Across the whole listing, find how many lines contain "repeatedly", then write that number and nothing else.

● SOURCE DATA
###
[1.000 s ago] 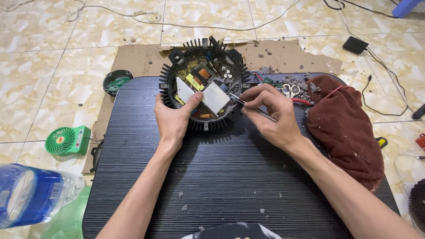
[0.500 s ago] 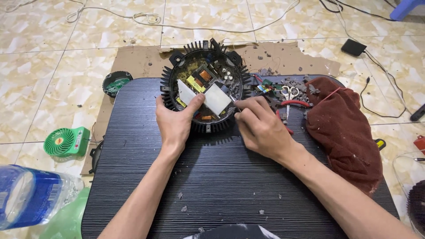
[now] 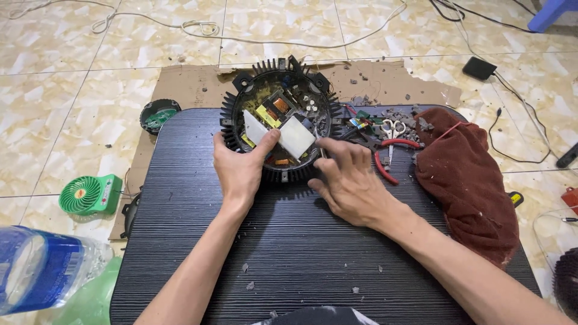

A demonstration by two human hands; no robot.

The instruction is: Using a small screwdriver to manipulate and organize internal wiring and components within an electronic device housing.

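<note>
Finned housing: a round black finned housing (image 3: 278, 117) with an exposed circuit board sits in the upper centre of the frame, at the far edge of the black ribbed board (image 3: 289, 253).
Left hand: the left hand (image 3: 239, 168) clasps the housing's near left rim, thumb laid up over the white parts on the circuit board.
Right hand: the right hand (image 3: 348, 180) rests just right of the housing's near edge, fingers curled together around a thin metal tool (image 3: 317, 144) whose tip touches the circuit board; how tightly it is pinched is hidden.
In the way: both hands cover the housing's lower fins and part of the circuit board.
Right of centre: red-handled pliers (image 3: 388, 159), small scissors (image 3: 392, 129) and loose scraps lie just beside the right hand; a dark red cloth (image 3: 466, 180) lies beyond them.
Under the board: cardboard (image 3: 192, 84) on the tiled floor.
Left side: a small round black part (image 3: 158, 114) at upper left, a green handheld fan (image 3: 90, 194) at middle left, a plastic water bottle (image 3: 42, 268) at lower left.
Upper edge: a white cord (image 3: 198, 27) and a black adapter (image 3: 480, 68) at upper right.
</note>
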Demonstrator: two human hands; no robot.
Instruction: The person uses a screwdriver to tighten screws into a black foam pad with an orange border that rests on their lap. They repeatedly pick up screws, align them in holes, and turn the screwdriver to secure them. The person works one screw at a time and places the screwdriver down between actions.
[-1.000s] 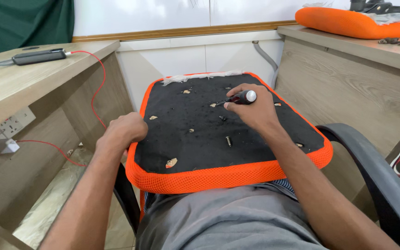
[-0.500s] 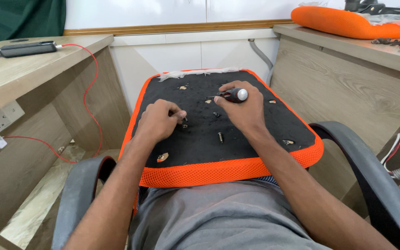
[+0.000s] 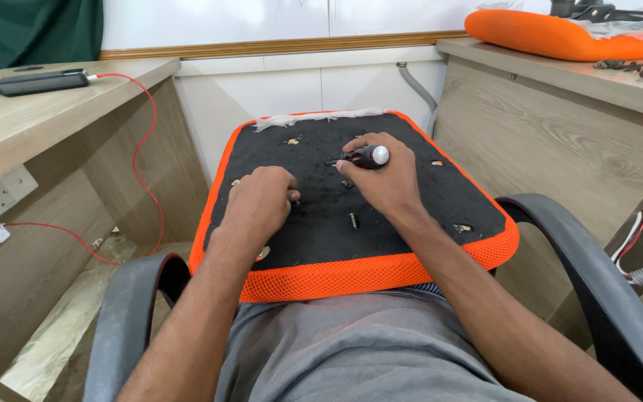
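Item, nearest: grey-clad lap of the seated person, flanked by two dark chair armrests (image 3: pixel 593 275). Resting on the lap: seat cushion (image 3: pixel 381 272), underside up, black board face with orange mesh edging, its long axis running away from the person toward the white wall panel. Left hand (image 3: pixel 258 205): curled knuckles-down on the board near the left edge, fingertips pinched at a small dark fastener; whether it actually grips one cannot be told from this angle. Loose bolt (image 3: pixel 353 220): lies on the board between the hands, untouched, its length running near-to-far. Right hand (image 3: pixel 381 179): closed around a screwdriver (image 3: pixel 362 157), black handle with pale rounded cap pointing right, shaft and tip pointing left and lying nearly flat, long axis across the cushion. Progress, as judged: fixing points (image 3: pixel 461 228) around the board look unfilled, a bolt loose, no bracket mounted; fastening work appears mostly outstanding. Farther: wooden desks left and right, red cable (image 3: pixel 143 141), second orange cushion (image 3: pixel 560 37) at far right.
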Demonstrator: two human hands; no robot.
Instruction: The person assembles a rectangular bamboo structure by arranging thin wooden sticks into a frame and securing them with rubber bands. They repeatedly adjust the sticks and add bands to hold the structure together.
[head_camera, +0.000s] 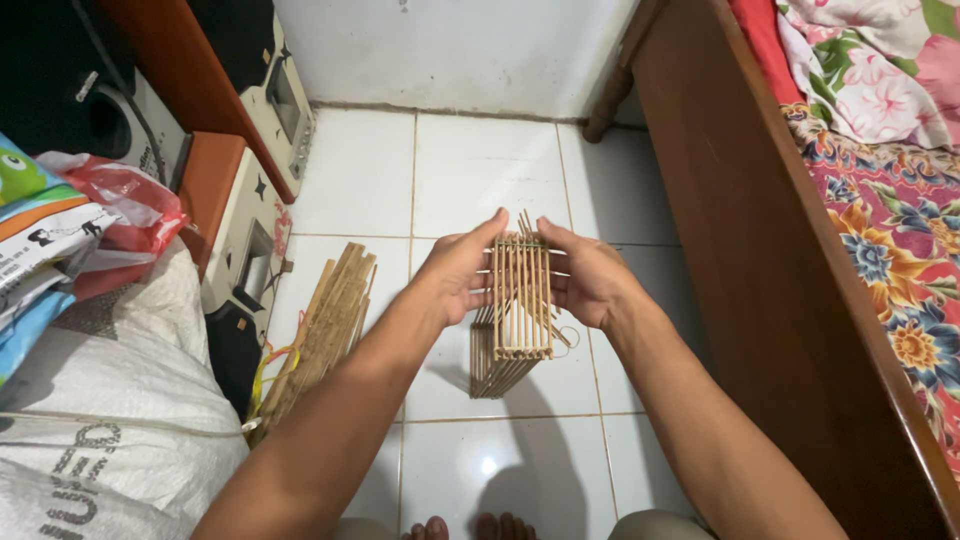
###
● SOLUTION TO THE PROBLEM
2